陆宏俊在客栈小楼上看着如织的秋雨,心绪也一样纠纠缠缠。
楼下来来往往的旅客,没有人在意这个在楼上发呆的男子,离开离山派已经有一段时日了,此地已是幽州城,确实不是该久留之地,可不知怎么,他的路走得这样缓慢,又那样艰难,少使明的命已经危在旦夕,离山派在不久的将来也要换掌门了,而他,很可能是下一任掌门。想到这儿,他自嘲地笑了笑,那个人,怎么也想不到是这个结果吧?
他仰头看看阴沉的天,雨依旧那么大。
一个头戴斗笠的灰衣男子站在客栈的门口,他一个人在客栈门口站了许久,雨水从斗笠上滑落了下来,溅起一簇簇水花,他整个人显得如此朦胧,如此不真实。身旁的行人用怪异的眼光看着他,他的脸却深深隐藏在斗笠下,但他全身上下弥漫着一种让人无法靠近的气息。
雷声震耳,雨又似大了些。灰衣男子鬼魅般闪进了客栈。
小二是个个子很矮的年轻人,立刻迎上去:“客官里面请!”
这小小的客栈里人很多,灰衣男子走到了最角落的地方坐下,他如此安静的呆在那里。
在场的众多月灵弟子注意到了这个奇怪的男子,进门之后竟不摘摘下斗笠,任由雨水洒落一地,更奇怪的是那男子全身上下没有一处被雨淋湿。
宋子飞偷偷离开自己的座位,用极快的速度跑上楼去,他看见了走廊上那个落寞的男子。
“下面的人不是等闲之辈,可能是冲着你来的!”宋子飞缓缓道。
陆宏俊慢慢转过身来,他英俊而又瘦削的脸面对着宋子飞,“该来的总会来的。
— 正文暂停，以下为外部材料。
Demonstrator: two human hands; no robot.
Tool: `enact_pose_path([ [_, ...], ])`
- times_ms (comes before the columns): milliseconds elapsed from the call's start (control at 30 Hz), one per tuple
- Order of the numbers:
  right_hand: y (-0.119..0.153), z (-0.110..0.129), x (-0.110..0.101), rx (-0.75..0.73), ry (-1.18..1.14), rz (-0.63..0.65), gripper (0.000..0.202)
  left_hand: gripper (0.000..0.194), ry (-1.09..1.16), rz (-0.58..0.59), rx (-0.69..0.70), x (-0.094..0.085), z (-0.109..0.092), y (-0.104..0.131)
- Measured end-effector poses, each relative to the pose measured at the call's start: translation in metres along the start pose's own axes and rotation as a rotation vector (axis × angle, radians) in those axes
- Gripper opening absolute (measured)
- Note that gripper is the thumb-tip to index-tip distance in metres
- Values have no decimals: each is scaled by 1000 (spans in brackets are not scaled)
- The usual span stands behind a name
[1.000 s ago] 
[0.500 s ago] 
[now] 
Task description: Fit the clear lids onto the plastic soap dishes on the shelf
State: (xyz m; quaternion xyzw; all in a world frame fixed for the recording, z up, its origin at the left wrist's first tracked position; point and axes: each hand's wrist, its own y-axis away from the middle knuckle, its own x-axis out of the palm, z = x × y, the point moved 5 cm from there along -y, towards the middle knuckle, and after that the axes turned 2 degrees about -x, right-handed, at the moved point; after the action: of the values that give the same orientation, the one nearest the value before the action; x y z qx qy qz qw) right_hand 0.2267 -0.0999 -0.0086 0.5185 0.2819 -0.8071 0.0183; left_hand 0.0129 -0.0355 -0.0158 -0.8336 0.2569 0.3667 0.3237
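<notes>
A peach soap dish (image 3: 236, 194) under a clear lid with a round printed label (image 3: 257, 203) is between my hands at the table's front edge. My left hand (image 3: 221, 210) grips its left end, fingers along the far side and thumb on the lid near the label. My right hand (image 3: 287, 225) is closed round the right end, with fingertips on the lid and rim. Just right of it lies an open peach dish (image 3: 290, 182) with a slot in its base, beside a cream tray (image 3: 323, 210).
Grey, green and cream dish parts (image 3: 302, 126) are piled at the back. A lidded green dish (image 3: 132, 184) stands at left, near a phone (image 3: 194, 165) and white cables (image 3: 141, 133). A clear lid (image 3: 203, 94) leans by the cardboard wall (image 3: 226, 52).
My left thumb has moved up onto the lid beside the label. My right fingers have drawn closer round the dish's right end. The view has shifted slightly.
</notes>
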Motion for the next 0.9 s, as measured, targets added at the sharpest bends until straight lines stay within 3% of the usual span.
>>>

”
宋子飞冷笑了一下“怎么?难道你不怕是他来了?”
“这里本来就是他的地盘,来了也不奇怪!”陆宏俊平静道:“我为何要怕他?”
“果然底气十足,果然是修得了飞云剑法,今非昔比了!”宋子飞脸上的笑意更浓了。
陆宏俊没有理会他,从他身边走过,却被他叫住了:“慢着!”
“怎么,宋兄还有话要说?”他没有回头,只是冰冷的答道。
“我只是想告诉你,不要下去送死了!”宋子飞笑道:“我可是为你好,你就算学得了飞云剑,也决不是他的对手!”
陆宏俊猛得转过头来,眉毛纠结在了一起,眼睛里闪耀着光芒,他像是一只要发怒的狮子。
“我说得可真是实话,陆兄你即将就任离山派掌门,何必在这个时候逞强呢?”奈何宋子飞根本没有在意他的怒火,继续悠然道:“现在从后门走说不定还来得及!”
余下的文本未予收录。